__PROBLEM TO SOLVE__
For the material that follows, return exactly the lines from the one with "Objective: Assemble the" through the one with "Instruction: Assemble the", both ends included.

__EXTRACTED INFORMATION__
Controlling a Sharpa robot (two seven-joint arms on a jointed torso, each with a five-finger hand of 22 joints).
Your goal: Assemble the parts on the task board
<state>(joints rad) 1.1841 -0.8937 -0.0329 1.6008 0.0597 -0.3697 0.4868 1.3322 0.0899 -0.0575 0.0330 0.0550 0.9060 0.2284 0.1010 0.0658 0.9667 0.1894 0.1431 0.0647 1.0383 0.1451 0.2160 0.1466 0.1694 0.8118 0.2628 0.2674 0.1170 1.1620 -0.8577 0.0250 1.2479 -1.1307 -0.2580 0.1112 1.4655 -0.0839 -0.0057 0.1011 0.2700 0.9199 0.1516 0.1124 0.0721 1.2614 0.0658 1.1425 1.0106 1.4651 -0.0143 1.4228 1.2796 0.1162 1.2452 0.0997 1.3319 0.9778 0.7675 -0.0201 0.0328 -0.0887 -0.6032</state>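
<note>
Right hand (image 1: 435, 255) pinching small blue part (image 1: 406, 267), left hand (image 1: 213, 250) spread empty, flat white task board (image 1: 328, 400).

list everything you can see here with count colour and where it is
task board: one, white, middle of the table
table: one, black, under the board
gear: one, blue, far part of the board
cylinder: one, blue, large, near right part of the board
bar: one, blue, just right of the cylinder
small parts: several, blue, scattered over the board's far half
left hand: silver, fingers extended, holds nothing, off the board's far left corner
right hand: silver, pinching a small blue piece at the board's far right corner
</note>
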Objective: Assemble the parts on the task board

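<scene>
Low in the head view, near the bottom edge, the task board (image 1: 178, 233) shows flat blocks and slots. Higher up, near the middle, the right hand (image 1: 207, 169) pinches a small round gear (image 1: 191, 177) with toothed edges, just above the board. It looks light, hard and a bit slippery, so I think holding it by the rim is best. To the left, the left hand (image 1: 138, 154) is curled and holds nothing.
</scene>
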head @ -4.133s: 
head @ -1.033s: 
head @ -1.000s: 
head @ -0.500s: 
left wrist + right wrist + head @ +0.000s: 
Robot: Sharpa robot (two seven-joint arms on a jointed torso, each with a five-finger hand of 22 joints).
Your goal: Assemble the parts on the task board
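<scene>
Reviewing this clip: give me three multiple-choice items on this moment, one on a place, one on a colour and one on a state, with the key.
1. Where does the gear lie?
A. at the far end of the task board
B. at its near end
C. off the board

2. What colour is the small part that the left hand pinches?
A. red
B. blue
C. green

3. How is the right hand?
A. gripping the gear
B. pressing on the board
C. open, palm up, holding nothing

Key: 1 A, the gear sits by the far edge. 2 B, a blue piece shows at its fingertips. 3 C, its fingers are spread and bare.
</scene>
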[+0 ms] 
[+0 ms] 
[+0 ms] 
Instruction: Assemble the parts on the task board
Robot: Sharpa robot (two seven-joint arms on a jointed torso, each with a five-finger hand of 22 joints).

__SOLUTION TO THIS TASK__
Objective: Assemble the parts on the task board

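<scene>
Low in the head view, near the bottom edge, the task board (image 1: 178, 233) shows flat blocks and slots. Higher up, near the middle, the right hand (image 1: 207, 169) pinches a small round gear (image 1: 191, 177) with toothed edges, just above the board. It looks light, hard and a bit slippery, so I think holding it by the rim is best. To the left, the left hand (image 1: 138, 154) is curled and holds nothing.
</scene>
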head @ -4.133s: 
head @ -1.033s: 
head @ -1.000s: 
head @ -0.500s: 
left wrist + right wrist + head @ +0.000s: 
Robot: Sharpa robot (two seven-joint arms on a jointed torso, each with a five-finger hand of 22 joints).
Your goal: Assemble the parts on the task board
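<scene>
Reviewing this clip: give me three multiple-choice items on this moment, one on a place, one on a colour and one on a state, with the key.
1. Where does the gear lie?
A. at the far end of the task board
B. at its near end
C. off the board

2. What colour is the small part that the left hand pinches?
A. red
B. blue
C. green

3. How is the right hand?
A. gripping the gear
B. pressing on the board
C. open, palm up, holding nothing

Key: 1 A, the gear sits by the far edge. 2 B, a blue piece shows at its fingertips. 3 C, its fingers are spread and bare.
</scene>
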[+0 ms] 
[+0 ms] 
[+0 ms] 
Instruction: Assemble the parts on the task board

There is nothing more to add to this answer.